Ainsi sentiment de la nature n’est qu’un autre nom du sens mythique. C’est au début de tout ceci ce que j’exprimais au négatif, voulant marquer de quelle ignorance lointaine je revenais : « Je n’avais pas compris que le mythe est le chemin de la conscience, son tapis roulant. » Il me faut ajouter que le mythe est la seule voix de la conscience, j’entends hors du domaine de l’intuition logique, et que si cette vérité répugne à notre conscience même, c’est qu’elle ne se pense jamais, qu’elle ne peut se penser dans ses formes changeantes, mais s’imagine fixée, statique en quelque sorte, et par là extérieure à l’inconscient, indépendante.
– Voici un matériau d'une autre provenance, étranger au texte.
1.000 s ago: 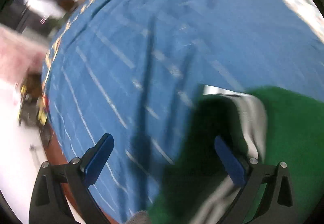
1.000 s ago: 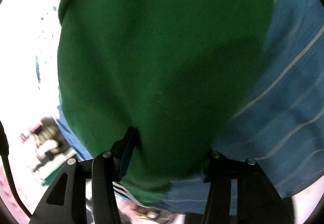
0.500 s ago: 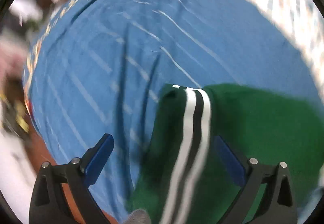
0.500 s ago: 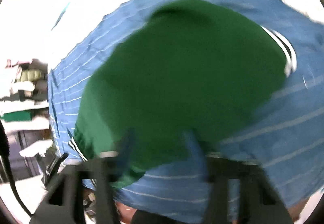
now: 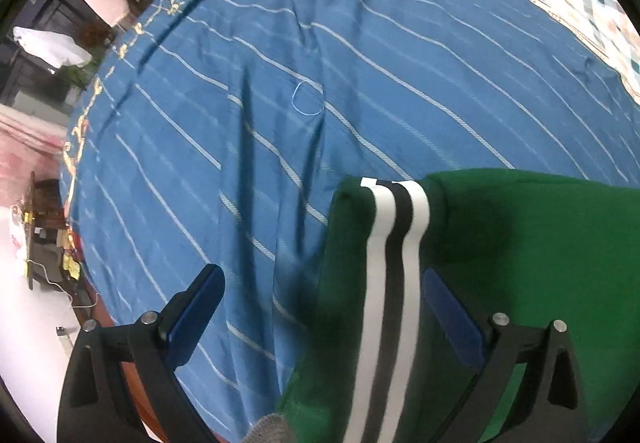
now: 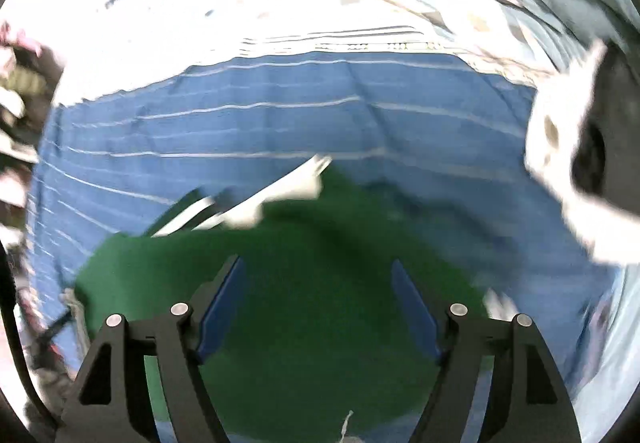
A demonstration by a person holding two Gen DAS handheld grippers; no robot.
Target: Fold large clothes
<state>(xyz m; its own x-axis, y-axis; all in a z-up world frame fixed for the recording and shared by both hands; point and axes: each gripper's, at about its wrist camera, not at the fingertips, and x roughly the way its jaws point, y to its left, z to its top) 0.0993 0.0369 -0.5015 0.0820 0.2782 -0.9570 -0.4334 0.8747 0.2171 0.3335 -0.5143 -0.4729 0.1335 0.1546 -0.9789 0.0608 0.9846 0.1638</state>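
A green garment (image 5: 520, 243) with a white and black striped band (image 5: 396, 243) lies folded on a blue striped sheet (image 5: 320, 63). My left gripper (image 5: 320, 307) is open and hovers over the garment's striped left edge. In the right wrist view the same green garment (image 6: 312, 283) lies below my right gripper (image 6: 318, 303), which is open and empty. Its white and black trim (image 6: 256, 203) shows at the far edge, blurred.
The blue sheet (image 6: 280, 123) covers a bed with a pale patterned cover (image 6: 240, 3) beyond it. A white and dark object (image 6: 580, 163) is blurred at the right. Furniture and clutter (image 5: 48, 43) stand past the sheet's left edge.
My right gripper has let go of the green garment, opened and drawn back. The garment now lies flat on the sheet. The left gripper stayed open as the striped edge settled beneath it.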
Que cette orgueilleuse en rabatte : elle n’est qu’une modalité, et si elle se survit ce n’est que parce qu’en chaque point elle porte la marque de la mort. Elle est le phénix de l’esprit, condamné au bûcher perpétuel.
À ce point de mes réflexions, il me vint à la pensée de considérer le détour par lequel j’y étais parvenu. J’y remarquai je ne sais quel air fortuit mêlé à la nécessité. Ce qui m’avait mené d’ici à là, ce qui m’avait rejeté ailleurs, tous ces recoupements de moi-même étaient les fruits de rencontres, de circonstances qui semblaient en tout étrangères au sujet même du débat : des rendez-vous manqués, de petites déceptions, des voyages. Je me retrouvais en wagon, dans un lieu où dansaient les autres, et un rien remettait en route une idée qui dans l’obscur silence avait déjà fait son chemin. Il m’apparut à une occasion assez mince pour que je n’en ai point gardé le détail que j’avais négligé un des thèmes les plus fantasques de ma rêverie. C’était l’idée ancienne de la nature. Je me dis qu’après tout, réserves faites du langage, on pouvait se demander s’il n’existait point un sentiment mythique particulier, aujourd’hui efficace, qui se restreignît à ce qui fut jadis la nature. Y a-t-il des mythes naturels modernes ? Ainsi se posait la question. On pouvait toutefois prévoir, me semblait-il, que seule une sorte de rhétorique saurait maintenant les distinguer, et bien artificiellement, des autres mythes, et que, s’il existait, ce sentiment moderne de la nature n’était explicable que grâce à la notion que j’avais acquise du sens mythique général. Je m’appliquai quelque temps à de petites notions qui ne me donnèrent grand éclair de presque rien. Puis je me lassai, et je fus tout à autre chose pendant six mois, quand un jour que je rentrais chez moi, je trouvai, assis sur une chaise et me regardant, l’ennui vêtu de son grand uniforme.